Mas, devemos falar em ambientes (no plural), pois o ambiente familiar
determina, o ambiente escolar determina, o ambiente da sala de aula
(alfabetizador) determina, enfim, os ambientes que a criança frequenta e as
interações que faz é o determinante para o desenvolvimento dela, em qualquer
aspecto que seja.
Por esse motivo, quando nos propomos a estudar aquisição da leitura,
precisamos fazer um trabalho de exclusão, que consiste em ir excluindo os
aspectos que não fazem parte da realidade da criança analisada, para depois
começarmos a pensar no que realmente é necessário para sua aprendizagem,
e quais as intervenções que se adéquam à dificuldade apresentada por ela.

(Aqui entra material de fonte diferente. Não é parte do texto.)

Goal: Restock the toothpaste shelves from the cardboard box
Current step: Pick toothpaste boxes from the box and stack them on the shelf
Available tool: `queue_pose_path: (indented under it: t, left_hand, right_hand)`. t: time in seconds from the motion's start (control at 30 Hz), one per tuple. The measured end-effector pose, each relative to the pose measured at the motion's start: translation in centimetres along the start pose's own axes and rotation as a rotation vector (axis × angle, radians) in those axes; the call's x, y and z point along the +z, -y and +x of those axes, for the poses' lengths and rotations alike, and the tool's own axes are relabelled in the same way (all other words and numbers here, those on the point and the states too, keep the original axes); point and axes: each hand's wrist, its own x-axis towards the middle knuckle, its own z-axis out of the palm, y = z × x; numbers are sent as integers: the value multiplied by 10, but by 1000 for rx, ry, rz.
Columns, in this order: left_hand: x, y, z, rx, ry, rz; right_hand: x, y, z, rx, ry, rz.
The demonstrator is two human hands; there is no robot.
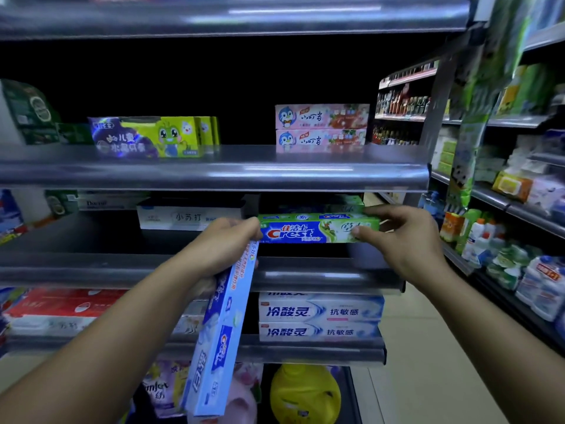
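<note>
My right hand grips the right end of a green Crest toothpaste box, which lies lengthwise at the front right of the middle shelf. My left hand holds a light blue Crest toothpaste box that hangs down steeply, and its fingertips touch the left end of the green box. More green boxes sit behind and above the green one. The cardboard box is out of view.
A white toothpaste box lies left of the green one. Children's toothpaste boxes and pink penguin boxes stand on the shelf above. White-blue boxes and red boxes fill the shelf below. Another stocked rack lines the aisle at right.
</note>
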Motion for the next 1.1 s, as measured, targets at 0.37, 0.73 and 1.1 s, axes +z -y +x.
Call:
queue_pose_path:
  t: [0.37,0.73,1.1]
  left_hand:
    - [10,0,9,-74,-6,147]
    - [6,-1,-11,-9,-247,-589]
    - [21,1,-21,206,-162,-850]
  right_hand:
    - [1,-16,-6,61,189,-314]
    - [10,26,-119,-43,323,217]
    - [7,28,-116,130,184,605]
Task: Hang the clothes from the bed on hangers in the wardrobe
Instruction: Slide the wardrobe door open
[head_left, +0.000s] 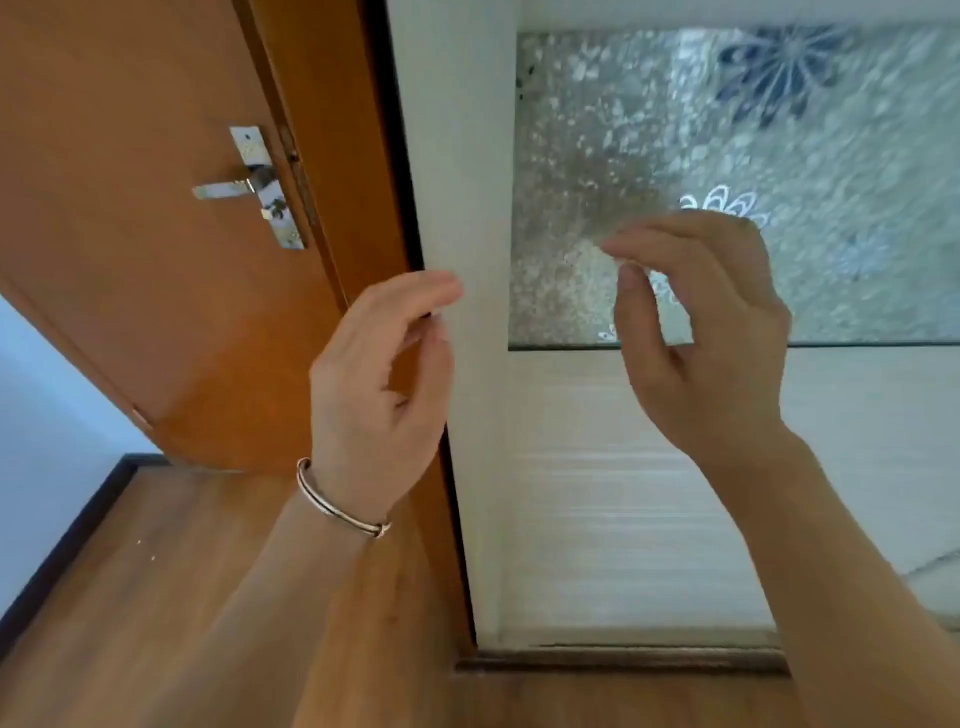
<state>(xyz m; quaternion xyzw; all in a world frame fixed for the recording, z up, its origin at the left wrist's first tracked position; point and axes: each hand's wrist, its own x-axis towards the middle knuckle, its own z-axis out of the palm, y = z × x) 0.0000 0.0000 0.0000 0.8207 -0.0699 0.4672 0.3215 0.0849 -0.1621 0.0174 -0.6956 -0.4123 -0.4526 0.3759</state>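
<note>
The white wardrobe door (457, 156) fills the right half of the head view and is closed, with a frosted flower-patterned glass panel (779, 182) in it. My left hand (374, 384), with a bracelet on its wrist, is raised at the door's left edge. Its fingers are loosely curled and their tips lie just in front of the white frame, holding nothing. My right hand (701, 322) is raised in front of the lower part of the glass, fingers loosely bent and empty. No clothes, bed or hangers are in view.
A brown wooden room door (156, 234) with a metal lever handle (244, 184) stands to the left of the wardrobe. Wooden floor (156, 597) lies below, with a dark skirting board (78, 535) along a white wall at the far left.
</note>
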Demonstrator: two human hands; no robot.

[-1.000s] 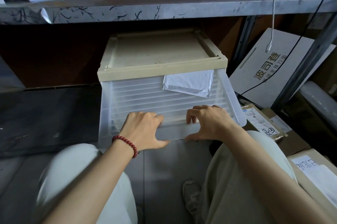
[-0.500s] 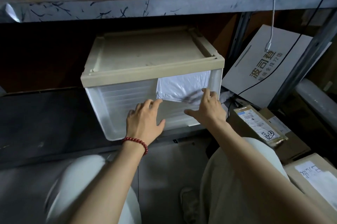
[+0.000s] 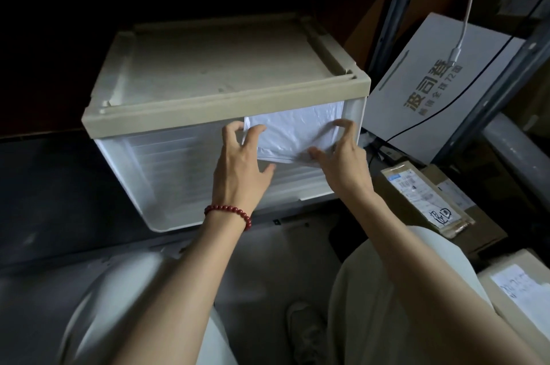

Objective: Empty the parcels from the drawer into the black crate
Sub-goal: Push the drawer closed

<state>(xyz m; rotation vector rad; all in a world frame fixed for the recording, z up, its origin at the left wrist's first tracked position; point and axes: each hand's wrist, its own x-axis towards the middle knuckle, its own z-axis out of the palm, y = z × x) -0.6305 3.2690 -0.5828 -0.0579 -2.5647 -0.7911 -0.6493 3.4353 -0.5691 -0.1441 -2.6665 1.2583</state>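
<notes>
Translucent plastic forms the drawer (image 3: 166, 174), which sits under a beige frame (image 3: 226, 106) on a dark shelf (image 3: 59, 186); one second ago it stood drawn well out with both hands on its front edge, whereas its front now reads nearly flush with the frame, and how far it remains open cannot be told. The left hand (image 3: 238, 168), with a red bead bracelet (image 3: 229, 211) at the wrist, has left that edge and risen to the parcel (image 3: 294, 132); its fingers curl over the parcel's left edge, with the thumb spread clear below. Position of the parcel: upper right of the drawer front, just under the frame; one second ago it lay at the rear of the drawer. Appearance: a flat white plastic mailer, wrinkled and slightly glossy, thin and limp, with a creased lower edge; no label shows on the exposed face; no other parcel shows in the drawer. The right hand (image 3: 342, 162) has made the same move; it pinches the parcel's lower right portion, thumb on the lower edge and curled fingers at the right edge. Judgement: the opening step is over and extraction of what appears to be the last parcel is in hand; transfer is not yet done, and the black crate is not in view. Labelled cardboard boxes (image 3: 422, 201) lie further right, apart from the drawer.
</notes>
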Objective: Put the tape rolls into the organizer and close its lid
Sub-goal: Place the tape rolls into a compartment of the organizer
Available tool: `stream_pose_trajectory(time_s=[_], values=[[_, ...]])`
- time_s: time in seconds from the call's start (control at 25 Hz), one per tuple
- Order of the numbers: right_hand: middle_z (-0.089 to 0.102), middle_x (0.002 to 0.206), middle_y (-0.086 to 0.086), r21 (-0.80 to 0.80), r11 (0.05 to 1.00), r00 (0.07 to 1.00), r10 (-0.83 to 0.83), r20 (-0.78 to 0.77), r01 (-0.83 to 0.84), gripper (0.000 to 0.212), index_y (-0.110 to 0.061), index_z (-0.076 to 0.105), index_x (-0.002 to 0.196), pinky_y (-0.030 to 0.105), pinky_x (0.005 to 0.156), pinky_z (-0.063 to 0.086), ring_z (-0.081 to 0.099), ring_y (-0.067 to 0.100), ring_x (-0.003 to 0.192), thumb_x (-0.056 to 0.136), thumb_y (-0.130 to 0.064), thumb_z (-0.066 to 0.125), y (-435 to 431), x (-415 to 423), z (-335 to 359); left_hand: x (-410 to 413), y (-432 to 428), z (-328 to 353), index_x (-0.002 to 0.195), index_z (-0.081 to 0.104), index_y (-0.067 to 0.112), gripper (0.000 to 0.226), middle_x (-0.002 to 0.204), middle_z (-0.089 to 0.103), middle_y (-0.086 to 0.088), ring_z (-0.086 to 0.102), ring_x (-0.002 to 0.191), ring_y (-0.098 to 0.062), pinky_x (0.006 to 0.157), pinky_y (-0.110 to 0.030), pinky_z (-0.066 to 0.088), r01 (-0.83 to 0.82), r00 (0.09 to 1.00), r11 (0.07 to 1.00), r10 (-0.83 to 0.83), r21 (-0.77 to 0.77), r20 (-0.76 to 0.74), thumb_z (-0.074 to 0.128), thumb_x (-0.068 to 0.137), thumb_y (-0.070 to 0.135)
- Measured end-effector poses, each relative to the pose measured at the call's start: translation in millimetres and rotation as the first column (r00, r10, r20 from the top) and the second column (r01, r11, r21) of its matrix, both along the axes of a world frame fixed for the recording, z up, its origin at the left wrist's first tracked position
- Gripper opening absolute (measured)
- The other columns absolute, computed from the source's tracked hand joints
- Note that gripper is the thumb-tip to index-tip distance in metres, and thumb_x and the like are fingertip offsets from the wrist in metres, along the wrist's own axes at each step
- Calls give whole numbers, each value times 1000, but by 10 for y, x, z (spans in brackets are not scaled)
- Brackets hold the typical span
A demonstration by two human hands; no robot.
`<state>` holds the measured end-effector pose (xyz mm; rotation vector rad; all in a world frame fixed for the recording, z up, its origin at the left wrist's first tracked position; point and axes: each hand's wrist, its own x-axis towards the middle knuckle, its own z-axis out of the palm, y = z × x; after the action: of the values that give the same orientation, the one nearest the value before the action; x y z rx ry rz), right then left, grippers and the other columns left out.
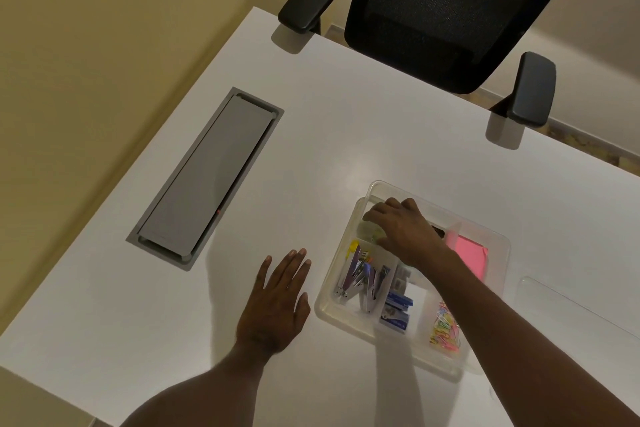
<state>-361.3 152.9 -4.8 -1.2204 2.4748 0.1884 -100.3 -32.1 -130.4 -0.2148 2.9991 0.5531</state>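
— Forearms come in from the bottom edge, both bare. What is the left hand [275,302] doing?

— It lies palm down on the white table [346,121], lower centre of the frame, fingers spread and holding nothing, just beside the left wall of the clear plastic organizer [323,305].

— And the right hand [403,230]?

— It reaches across the organizer into the far-left compartment, fingers curled downward. A pale, yellowish thing [369,230] shows under the fingertips, but I cannot tell whether it is a tape roll or whether the fingers pinch it.

— What else sits in the organizer?

— Nearest, in the lower-right compartment, a bag of multicoloured paper clips [445,328]. Left of that, small blue boxes [396,314]. In the left compartment, metallic staplers [360,279] lying at angles. Farther right, partly behind the forearm, a pink pad of paper [471,258].

— Is the lid on?

— No, the organizer stands open. A flat clear plastic lid [568,308] lies on the table at the right edge of the frame, just beside the organizer.

— Farther back?

— A long grey cable hatch [207,177] is set flush into the table, left of centre. Past the table's far edge, at the upper right, stands a black mesh office chair [450,3] with two padded armrests reaching over the table edge.
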Motion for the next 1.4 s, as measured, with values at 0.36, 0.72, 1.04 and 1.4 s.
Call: stream_pose_trajectory(time_s=[0.36,0.72,1.04,1.4], values=[[61,134,-8,-61,997,998,-41,47,43,45,-31,55,136,36,98,33,52,18,121,92,-31,64,78,-27,-73,-5,11,15,169,20,33,64,180,13,9,17,167,-14,135,-51,12,1,1000,1000,-1,4,12,29,109,53],[61,131,-2,0,994,991,111,-74,-111,36,-30,61,130,38,97,37,54,22,119,94,-22,63,19,29,-93,-3,3,-5,170,13,35,66,180,7,11,11,167,-12,137,-48,6,3,1000,1000,-3,-2,9,31,109,53],[63,131,-4,29,987,987,160,5,-160,45,-29,65,123,42,107,31,53,18,126,84,-5,67,84,53,-87,-8,-1,-43,169,5,37,68,180,-1,13,4,168,-9,138,-46,-1,5,1000,1000,-5,-6,13,31,109,52],[55,145,2,-99,994,996,42,-76,-50,46,-24,57,130,46,120,26,45,18,142,100,-40,26,301,115,-126,-11,4,-16,170,16,33,64,180,9,10,12,167,-11,135,-52,14,4,1000,1000,-4,18,27,27,109,52]])
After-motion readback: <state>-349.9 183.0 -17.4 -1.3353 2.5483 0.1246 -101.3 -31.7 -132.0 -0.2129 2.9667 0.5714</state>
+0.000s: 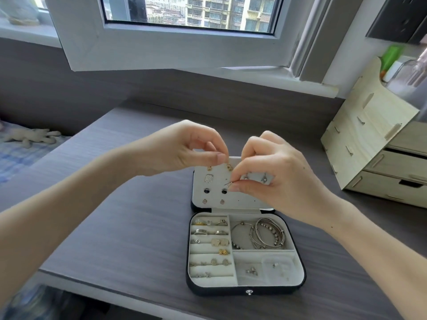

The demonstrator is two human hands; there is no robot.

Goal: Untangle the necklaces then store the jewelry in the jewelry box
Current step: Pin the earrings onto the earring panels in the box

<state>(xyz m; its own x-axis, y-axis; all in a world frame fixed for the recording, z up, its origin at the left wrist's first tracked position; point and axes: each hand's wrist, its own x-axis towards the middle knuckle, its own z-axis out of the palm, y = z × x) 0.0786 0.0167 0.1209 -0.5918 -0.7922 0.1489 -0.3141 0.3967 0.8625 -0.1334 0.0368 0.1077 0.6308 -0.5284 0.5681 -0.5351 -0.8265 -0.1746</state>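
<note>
- Right hand (272, 172): grip clenched, with thumb and forefinger pinching a small silver piece (228, 184). The piece was too small to identify.
- Left hand (184, 148): grip clenched just left of and above the right grip. Thumb and forefinger pinched the top edge of the lid panel (245, 199).
- Jewelry box (298, 280): dark case with a pale lining, lying open on the worktop (129, 215) directly below both grips. Its lid stood upright behind them.
- Lid panel: pale board just behind the right grip, carrying stud earrings (209, 179) in rows. The pinched piece was held right against it.
- Ring rolls (208, 232): left section of the tray, below the left grip, holding rings and small earrings.
- Bangles (268, 232): several silver hoops, one of them beaded, in the upper right compartment below the right grip.
- Small silver bits (250, 271): in the lower right compartment, nearest the onlooker.
- Wooden drawer organiser (381, 162): on the worktop, well to the right of the right grip.
- Window (184, 31): beyond both grips.
- Soft toy (34, 136): on the bed, far left of the left grip.
</note>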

Enfim, o que fica de tudo o que foi lido, estudado e registrado é a certeza
de que o aluno é o principal ator, é por ele que a escola existe, portanto, é para
ele que a educação é construída. Desse modo, cabe pensar um ensino voltado
para o alcance dos objetivos de cada discente (individualmente), pois não
estamos tratando de homogeneidade. É certo que alfabetizar não é tarefa fácil,
mas se nós professores continuarmos buscando, envolvendo a família nesse
processo e adequando métodos, com certeza essa dificuldade será dirimida e a
leitura passará a fazer parte da realidade de muitos.